Another detail to emphasize is the change that some districts have taken to move away from the 6/7 period day to block scheduling. Take my own district for example, the Winston-Salem / Forsyth County Schools. When I started ten years ago, I taught five classes with a cap of 30 students. With the block system in place, I now teach six classes in a school year with no cap. The math is simple: more students per teacher.

So, you claim that putting a cap on class size for one of the twelve grades is a positive? My own son’s class for developmentally delayed children has well over a dozen students in it. Would the governor help cap those classes as well to help in those situations? I will partially believe it when my son’s teacher sees it. I will fully believe it when all classes have caps.

            5. Opportunity Grants

You stated,

“In 2014, the governor increased choice for low income parents by enacting the Opportunity Scholarship that provides financial assistance for alternative schooling for students who are not succeeding in a traditional school setting.”

Allow me to use the explanation I offered in a recent Winston-Salem Journal op-ed I wrote in February (“Defending public education”) against the use of Opportunity Grants which at a maximum of $4800 does not even cover one semester in a competitive, private school that can reject any applicant without explanation. I stated,

“One can argue that the Opportunity Grants can help alleviate high tuition costs, but if the grants are targeted for lower income students, then how can those families even think about allotting their already limited funds for a private education, especially when NC has refused to expand Medicaid services for many who would qualify to obtain an Opportunity Grant? That’s not really giving families choices.

If you scroll down on the North Carolina State Education Assistance Authority website for the Opportunity Scholarship and click on the link called “Current List of Nonpublic Schools”, you will find a list of schools participating in the grant program. Notice a vast majority of those schools have religious affiliations. Ironically, many of those schools are already supported by churches that do not have to pay taxes. And now those entities are getting more taxpayer money to support curricula and processes that are not even regulated like those of public schools?”

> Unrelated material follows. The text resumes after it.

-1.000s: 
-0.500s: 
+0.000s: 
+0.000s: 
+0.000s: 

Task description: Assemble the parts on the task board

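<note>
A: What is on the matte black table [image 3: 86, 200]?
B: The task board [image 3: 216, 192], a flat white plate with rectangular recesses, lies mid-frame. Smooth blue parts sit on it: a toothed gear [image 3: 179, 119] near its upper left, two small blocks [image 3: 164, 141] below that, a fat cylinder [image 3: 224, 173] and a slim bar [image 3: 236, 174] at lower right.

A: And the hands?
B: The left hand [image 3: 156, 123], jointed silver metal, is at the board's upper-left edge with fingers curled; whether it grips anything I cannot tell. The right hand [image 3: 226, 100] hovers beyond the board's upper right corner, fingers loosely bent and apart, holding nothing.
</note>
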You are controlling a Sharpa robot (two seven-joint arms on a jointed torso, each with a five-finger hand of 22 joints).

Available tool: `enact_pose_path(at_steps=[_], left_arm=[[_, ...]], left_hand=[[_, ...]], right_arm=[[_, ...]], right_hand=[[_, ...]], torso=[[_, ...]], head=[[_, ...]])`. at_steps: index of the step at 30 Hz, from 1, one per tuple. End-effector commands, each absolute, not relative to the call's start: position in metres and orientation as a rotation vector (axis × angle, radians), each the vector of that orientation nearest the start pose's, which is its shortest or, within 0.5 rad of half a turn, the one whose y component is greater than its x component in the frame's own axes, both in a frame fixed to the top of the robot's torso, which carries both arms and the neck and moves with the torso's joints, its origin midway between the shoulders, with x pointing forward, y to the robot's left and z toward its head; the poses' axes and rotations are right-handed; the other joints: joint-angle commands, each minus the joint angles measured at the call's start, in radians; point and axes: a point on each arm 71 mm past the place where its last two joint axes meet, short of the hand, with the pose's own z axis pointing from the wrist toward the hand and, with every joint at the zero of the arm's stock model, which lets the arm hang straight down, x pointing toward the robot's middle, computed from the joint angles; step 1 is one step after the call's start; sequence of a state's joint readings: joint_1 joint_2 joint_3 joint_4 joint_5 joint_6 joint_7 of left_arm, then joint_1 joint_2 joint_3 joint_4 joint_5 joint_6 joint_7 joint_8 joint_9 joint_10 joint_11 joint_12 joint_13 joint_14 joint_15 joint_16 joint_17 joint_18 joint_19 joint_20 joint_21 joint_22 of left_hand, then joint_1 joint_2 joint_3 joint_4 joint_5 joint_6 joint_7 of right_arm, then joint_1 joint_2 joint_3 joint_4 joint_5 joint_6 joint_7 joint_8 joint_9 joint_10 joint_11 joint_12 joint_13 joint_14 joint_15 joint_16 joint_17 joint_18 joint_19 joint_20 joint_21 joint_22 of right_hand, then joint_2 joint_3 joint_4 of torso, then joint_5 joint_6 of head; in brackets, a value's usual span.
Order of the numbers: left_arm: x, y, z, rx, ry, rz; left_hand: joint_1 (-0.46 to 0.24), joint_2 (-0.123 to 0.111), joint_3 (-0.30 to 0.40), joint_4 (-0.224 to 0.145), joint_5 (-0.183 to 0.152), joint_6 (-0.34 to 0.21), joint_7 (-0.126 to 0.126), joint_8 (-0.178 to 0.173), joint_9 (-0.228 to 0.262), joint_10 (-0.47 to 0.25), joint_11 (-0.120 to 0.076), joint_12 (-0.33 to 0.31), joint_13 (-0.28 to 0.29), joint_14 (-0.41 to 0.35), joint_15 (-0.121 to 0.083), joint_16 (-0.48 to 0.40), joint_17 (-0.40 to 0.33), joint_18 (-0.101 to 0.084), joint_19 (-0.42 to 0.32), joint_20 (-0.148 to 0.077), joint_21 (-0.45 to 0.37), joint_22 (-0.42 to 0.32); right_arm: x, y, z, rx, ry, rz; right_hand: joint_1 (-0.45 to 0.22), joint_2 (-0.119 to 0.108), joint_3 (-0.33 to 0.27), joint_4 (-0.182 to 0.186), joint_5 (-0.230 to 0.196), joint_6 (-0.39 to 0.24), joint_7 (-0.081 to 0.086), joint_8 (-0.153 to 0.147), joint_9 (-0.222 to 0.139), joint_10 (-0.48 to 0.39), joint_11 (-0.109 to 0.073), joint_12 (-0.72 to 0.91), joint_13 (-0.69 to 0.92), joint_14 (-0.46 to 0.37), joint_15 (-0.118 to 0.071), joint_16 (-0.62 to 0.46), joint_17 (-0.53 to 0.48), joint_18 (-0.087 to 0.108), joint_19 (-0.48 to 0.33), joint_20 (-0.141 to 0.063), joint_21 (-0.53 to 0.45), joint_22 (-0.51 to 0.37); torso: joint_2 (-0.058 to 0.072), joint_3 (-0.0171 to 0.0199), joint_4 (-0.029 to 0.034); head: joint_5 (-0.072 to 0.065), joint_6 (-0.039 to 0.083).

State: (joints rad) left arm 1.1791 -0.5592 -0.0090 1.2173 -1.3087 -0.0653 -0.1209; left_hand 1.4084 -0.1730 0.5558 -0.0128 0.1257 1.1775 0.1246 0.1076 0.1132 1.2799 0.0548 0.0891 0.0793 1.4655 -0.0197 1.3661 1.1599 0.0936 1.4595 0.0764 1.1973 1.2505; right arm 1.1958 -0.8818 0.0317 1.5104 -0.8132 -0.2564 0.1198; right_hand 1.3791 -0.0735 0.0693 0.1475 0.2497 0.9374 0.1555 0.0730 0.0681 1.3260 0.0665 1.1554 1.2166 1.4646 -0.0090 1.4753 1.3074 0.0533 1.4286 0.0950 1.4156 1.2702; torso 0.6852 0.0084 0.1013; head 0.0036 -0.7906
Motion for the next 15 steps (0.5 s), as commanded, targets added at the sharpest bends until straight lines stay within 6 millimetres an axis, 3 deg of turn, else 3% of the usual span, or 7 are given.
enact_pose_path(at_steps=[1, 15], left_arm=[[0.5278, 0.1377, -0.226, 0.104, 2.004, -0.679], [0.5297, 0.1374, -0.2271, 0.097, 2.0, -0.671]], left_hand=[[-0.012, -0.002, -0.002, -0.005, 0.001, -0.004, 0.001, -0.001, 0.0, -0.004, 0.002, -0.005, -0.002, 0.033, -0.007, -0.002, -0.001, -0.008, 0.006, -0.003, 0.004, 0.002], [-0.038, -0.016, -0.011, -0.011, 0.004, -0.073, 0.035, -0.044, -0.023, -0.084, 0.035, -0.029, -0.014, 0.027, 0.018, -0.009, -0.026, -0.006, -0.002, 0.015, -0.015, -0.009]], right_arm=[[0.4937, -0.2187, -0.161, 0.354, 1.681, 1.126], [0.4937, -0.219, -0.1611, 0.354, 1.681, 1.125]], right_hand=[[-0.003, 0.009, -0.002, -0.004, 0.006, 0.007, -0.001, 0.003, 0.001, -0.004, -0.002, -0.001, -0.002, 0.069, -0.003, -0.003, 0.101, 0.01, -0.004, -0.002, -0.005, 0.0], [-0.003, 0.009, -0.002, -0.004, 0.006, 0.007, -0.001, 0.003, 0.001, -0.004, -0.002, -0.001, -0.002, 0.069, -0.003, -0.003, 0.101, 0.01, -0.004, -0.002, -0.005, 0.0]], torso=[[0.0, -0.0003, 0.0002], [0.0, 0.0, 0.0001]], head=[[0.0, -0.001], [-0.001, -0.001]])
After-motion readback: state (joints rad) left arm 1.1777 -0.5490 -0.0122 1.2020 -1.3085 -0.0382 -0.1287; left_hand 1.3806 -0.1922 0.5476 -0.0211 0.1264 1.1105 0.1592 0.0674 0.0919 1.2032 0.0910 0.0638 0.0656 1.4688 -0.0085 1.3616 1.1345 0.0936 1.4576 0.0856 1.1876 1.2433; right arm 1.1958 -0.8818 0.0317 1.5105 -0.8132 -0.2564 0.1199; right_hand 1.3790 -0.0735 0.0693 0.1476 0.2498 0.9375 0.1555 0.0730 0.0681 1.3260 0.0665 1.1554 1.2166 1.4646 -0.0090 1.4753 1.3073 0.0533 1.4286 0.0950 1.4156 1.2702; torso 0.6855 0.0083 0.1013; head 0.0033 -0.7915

Furthermore, if you think that it is necessary for funds to be given to people to get them a good education, then why not invest that very money in the very public schools you are constitutionally supposed to support to help those very students succeed in their public schools?

            6. 21st Century Skills

You stated,

“Gov. McCrory recognizes the role the state’s community colleges play in giving North Carolina citizens the skills they need to prosper in a 21st century economy.”

First, it helps that we have a strong public school system that gives a strong foundation of learning and academic skills for those who enter the community college classrooms. But there has to be jobs for these citizens to use their skills.

Look at the list of businesses, companies, and corporations that have disavowed the governor’s signing of HB2, the most discriminatory piece of legislation in recent memory which ironically was signed merely hours before your op-ed was published on EdNC.org.

Too bad that the very citizens the governor is claiming to help train for the 21st century economy will not have companies that are willing to relocate and start here or even continue to do business with the state. That’s because 21st century economies do not work well with Jim Crow-style, bigoted climates that the governor promotes.

This is an election year, Ms. Truitt. Your boss is embarking on a re-election campaign that daily is coming under fire for his very lack of leadership. As teachers and voters, we need to be able to see substance to your arguments, not airy claims.